Shares in Yanbu National Petrochemicals Company (Yansab) soared on their trade debut recently by up to 1,400 per cent after a $525 million IPO in December was nearly twice oversubscribed.
Yansab, 65-percent owned by Saudi Basic Industries Corporation (Sabic), is investing $5 billion to produce 4 tonnes of petrochemical products a year, Morished told Reuters. Production is due to start by the second quarter of 2008.
“Yansab has a bright future. Costs related to investment, raw materials and to building up inventories are huge. So we expect the first net profits to emerge in 2010,” he said in a telephone interview.
He declined to provide forecasts for the company’s turnover and net margin. “Everything is progressing as scheduled, including construction and technical contracts,” he said.
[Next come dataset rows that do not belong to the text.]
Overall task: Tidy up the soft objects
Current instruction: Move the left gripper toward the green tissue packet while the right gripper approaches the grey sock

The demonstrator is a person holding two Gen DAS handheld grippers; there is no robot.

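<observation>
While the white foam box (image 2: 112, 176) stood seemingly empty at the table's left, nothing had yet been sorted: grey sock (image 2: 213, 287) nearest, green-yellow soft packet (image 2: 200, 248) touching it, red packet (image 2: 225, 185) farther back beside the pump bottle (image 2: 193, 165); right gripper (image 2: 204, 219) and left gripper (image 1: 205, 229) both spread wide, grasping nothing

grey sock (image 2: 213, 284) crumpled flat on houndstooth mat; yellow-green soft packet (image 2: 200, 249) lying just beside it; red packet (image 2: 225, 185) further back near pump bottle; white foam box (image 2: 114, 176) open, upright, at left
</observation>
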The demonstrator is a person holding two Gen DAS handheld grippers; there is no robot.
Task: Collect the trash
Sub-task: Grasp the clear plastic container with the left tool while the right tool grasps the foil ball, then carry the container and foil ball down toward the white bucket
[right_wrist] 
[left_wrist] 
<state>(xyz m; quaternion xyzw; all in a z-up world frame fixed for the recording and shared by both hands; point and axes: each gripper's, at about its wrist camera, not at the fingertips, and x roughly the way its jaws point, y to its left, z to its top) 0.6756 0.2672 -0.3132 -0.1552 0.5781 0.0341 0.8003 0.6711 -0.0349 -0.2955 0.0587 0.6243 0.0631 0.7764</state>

The company will sell its products in Sabic’s traditional markets of Europe and the Far East, and will also seek to conquer new markets, he added.
“We have already started pre-marketing to sell Yansab’s output which will include new products such as bi-modal,” he said. Bi-modal high-density polyehtylene is widely used in the production of pipes. Yansab will also produce ethylene, propylene, polyethylene and glycol.
Asked to comment on the rocketing debut of the stock, Morished said: “The market decides the price.”
More than eight million Saudis subscribed in Sabic’s offering of 35 per cent in Yansab. The booming bourse is craving fresh listings to soak up liquidity.
The debut caused early-morning traffic jams as Saudis rushed to banks and tents raised specially for the day to sell their shares, confident of making instant profits.
Yansab, which has a paid-up capital of 5.625 billion riyals ($1.5 billion), signed last year deals with oil services company Technip to design and build an ethylene plant and with Japan’s Toyo Engineering Corp to design and build a glycol ethylene unit.
Sabic will keep a 55 per cent stake in Yansab and offer the remaining 10 per cent to partners in two of its subsidiary companies, Ibn Rushd and Taif.
Sabic is the Middle East’s largest non-oil company. Yansab is part of the company’s plans to invest $20 billion in the next three years to expand output to 64 million tonnes a year by 2008 from 47 million tonnes now.